* Exercise *
Everything from the first line of the material below through the line containing "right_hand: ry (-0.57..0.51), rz" must be retyped exactly, and nothing past it.

* Dataset content *

--- START ---

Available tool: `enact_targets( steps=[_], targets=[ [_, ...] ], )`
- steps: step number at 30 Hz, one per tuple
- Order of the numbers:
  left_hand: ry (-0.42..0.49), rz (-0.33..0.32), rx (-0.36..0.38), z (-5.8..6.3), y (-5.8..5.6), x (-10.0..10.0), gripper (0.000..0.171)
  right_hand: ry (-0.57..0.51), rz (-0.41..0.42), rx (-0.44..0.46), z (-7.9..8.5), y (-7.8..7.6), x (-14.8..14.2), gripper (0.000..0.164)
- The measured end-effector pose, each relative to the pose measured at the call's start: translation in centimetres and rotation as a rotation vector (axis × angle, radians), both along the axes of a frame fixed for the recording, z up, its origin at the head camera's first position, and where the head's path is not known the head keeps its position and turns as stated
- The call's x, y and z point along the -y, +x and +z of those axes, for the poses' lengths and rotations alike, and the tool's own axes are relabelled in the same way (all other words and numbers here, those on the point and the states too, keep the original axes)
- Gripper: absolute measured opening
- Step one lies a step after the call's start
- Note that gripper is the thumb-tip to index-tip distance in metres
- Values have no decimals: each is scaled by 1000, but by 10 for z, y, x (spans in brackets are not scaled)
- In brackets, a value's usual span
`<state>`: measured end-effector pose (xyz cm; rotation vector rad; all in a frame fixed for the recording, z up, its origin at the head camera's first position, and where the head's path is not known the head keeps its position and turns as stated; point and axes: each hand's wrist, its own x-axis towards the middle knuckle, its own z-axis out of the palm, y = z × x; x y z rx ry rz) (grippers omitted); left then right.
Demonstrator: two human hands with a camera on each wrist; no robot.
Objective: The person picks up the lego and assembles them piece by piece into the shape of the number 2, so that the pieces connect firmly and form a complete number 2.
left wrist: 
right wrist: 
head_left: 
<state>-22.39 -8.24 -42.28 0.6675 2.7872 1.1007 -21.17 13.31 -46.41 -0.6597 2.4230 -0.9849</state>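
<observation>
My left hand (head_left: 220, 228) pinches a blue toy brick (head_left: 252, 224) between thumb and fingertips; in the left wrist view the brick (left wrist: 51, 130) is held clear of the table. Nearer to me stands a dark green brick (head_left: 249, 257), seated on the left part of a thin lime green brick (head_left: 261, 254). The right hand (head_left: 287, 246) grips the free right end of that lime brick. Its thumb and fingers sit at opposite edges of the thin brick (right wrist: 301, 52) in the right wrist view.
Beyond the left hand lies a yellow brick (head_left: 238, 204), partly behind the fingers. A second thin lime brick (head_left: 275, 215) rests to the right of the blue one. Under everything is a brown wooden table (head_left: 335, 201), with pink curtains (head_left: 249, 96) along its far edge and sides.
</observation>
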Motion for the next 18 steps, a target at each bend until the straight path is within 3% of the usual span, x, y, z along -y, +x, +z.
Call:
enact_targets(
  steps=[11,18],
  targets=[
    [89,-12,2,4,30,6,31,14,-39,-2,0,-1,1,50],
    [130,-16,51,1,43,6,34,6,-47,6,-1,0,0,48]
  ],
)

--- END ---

* Answer box *
Available tool: `enact_targets( steps=[_], targets=[ [_, ...] ], )`
- steps: step number at 30 Hz, one per tuple
- Order of the numbers:
  left_hand: ry (-0.42..0.49), rz (-0.33..0.32), rx (-0.36..0.38), z (-5.8..6.3), y (-5.8..5.6), x (-10.0..10.0), gripper (0.000..0.171)
  right_hand: ry (-0.57..0.51), rz (-0.41..0.42), rx (-0.44..0.46), z (-7.9..8.5), y (-7.8..7.6), x (-14.8..14.2), gripper (0.000..0.164)

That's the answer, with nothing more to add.